**Exercise requirements:** All of the data is to be set down again without any alteration.

**Data section:**
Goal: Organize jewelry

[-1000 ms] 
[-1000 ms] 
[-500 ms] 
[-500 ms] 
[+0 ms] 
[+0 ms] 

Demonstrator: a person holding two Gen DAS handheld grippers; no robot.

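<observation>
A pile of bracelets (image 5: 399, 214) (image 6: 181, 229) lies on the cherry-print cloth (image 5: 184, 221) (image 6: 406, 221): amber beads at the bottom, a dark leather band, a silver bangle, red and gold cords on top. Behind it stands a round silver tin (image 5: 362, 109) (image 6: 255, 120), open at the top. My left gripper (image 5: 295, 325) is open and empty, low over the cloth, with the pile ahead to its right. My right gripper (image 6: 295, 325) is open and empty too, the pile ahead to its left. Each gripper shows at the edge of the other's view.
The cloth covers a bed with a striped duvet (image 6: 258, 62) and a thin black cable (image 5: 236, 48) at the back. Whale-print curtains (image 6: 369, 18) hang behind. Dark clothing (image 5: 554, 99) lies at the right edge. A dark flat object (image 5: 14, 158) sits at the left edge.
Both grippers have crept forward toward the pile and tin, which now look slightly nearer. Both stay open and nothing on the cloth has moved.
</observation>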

**Exercise solution:**
Goal: Organize jewelry

[-1000 ms] 
[-1000 ms] 
[-500 ms] 
[-500 ms] 
[+0 ms] 
[+0 ms] 

Demonstrator: a person holding two Gen DAS handheld grippers; no robot.

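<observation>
A pile of bracelets (image 5: 399, 214) (image 6: 181, 229) lies on the cherry-print cloth (image 5: 184, 221) (image 6: 406, 221): amber beads at the bottom, a dark leather band, a silver bangle, red and gold cords on top. Behind it stands a round silver tin (image 5: 362, 109) (image 6: 255, 120), open at the top. My left gripper (image 5: 295, 325) is open and empty, low over the cloth, with the pile ahead to its right. My right gripper (image 6: 295, 325) is open and empty too, the pile ahead to its left. Each gripper shows at the edge of the other's view.
The cloth covers a bed with a striped duvet (image 6: 258, 62) and a thin black cable (image 5: 236, 48) at the back. Whale-print curtains (image 6: 369, 18) hang behind. Dark clothing (image 5: 554, 99) lies at the right edge. A dark flat object (image 5: 14, 158) sits at the left edge.
Both grippers have crept forward toward the pile and tin, which now look slightly nearer. Both stay open and nothing on the cloth has moved.
</observation>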

The exercise is done.